It’s strange to find the terms “quantum theory” and “information retrieval” together in a sentence about processing documents. As this paper reports, the authors, inspired by quantum theory, use Hilbert space properties to describe how documents can be characterized and how those documents that satisfy a search criterion can be identified. It is not a report on quantum computing.
A Hilbert space is a generalization of the Euclidean space to abstract vector spaces with any number (including infinite) of dimensions. The concepts of the angle between vectors and length are supported. Hilbert spaces are fundamental to quantum theory, Fourier analysis, and other applications in applied mathematics, physics, and theoretical chemistry. This paper borrows some concepts and techniques from quantum theory, including density distribution, superposition, and expectation values. It then applies them to the problem of identifying documents that are suitable matches to a query.

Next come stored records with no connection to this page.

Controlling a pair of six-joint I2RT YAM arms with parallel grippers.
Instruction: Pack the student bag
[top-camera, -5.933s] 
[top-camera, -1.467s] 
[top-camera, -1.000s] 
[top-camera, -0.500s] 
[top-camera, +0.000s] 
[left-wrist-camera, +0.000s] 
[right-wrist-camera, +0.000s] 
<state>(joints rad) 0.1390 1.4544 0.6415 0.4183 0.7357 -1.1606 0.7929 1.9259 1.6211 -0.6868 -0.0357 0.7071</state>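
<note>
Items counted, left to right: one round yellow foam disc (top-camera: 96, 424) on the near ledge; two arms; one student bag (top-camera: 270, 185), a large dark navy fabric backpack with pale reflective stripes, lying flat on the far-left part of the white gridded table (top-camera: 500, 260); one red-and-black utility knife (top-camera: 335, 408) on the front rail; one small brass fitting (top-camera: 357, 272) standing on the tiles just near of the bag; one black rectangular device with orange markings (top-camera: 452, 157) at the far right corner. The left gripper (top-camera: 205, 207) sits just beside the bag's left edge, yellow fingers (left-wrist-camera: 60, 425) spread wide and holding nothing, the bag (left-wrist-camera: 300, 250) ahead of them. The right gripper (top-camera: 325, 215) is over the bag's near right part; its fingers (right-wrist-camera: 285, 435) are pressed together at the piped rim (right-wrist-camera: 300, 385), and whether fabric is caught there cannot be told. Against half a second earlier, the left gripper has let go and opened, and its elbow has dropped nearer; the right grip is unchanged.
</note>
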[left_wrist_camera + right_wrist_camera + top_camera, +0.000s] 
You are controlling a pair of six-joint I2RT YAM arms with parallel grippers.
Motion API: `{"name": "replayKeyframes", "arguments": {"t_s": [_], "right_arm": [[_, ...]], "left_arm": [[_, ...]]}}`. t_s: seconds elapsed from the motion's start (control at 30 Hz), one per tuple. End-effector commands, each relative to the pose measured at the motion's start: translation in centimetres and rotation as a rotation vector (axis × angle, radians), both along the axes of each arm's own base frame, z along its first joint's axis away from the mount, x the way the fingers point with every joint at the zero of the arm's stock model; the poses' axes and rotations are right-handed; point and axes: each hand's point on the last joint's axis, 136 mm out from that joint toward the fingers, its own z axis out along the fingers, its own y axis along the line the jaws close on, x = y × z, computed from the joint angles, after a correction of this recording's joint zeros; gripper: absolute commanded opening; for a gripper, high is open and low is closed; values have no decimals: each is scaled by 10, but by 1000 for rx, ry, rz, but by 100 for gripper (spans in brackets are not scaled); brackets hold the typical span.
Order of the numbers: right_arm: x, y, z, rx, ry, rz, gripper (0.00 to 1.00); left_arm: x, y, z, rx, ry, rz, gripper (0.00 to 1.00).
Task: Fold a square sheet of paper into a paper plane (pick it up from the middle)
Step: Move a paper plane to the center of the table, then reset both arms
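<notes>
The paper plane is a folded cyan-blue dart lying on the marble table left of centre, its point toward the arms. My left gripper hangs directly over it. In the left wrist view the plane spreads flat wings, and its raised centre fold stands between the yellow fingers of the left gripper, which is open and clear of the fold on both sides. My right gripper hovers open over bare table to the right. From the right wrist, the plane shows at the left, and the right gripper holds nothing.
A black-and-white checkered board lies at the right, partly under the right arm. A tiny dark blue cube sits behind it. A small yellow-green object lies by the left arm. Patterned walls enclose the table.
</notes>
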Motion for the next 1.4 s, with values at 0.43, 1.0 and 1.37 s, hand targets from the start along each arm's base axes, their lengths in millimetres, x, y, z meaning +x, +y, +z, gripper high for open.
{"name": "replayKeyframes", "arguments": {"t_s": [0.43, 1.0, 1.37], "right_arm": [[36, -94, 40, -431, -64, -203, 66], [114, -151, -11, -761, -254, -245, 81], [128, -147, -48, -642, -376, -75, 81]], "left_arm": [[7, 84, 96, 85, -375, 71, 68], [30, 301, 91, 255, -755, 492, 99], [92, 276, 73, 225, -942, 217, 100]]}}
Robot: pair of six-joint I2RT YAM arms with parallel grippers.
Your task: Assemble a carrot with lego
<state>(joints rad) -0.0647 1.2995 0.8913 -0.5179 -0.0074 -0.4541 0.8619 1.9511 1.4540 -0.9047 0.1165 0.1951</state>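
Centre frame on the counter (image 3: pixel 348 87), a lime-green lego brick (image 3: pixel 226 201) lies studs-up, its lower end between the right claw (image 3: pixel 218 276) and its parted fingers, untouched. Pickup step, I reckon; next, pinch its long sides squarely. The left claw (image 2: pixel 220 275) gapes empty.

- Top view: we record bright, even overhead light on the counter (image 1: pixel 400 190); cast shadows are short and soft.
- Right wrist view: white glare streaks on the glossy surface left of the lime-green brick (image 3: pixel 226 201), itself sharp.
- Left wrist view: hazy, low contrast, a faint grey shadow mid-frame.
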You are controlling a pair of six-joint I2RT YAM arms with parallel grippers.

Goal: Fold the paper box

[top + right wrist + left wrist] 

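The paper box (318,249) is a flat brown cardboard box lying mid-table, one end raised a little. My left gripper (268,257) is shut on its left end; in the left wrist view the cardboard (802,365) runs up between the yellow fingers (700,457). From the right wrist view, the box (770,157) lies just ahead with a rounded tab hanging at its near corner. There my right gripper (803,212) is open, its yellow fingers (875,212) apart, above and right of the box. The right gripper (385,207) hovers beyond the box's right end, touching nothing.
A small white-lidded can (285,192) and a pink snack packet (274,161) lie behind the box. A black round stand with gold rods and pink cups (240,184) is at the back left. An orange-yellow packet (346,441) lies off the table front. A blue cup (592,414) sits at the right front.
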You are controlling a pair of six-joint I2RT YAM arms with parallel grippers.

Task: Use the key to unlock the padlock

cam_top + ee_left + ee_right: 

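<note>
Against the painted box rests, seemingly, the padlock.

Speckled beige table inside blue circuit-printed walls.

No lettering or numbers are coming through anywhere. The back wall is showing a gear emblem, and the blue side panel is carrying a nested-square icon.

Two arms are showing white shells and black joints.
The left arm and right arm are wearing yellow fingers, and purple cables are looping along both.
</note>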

Using quantum theory as an analogy is an intriguing idea. As the authors point out, related models based on the vectorization of images and the associated matrix algebra are successfully used to identify people and fingerprints. The important feature of their approach is the vector algebra on the Hilbert space. There is no real physics here.
The paper deals with the genuine problem of finding documents that satisfy a query. Within a limited glossary of terms, many different approaches may work. However, the users who form the query and the authors of the documents may only use equivalent words or phrases to describe the same phenomenon or concept, never hitting the specific word or phrase that would trigger a match. The authors call these issues “diversity” and “novelty,” and state that their research will continue to study these issues where the approach may have the most value. Applying the Hilbert space/vector-matrix algebra approach to the discovery of synonyms and to the building of thesauri could be the application area in which their model may have the greatest value.
The ideas in this paper may be of value to ontology engineers who develop the synonyms, lexicons, metadata, and thesauri required for the robust behavior of their products.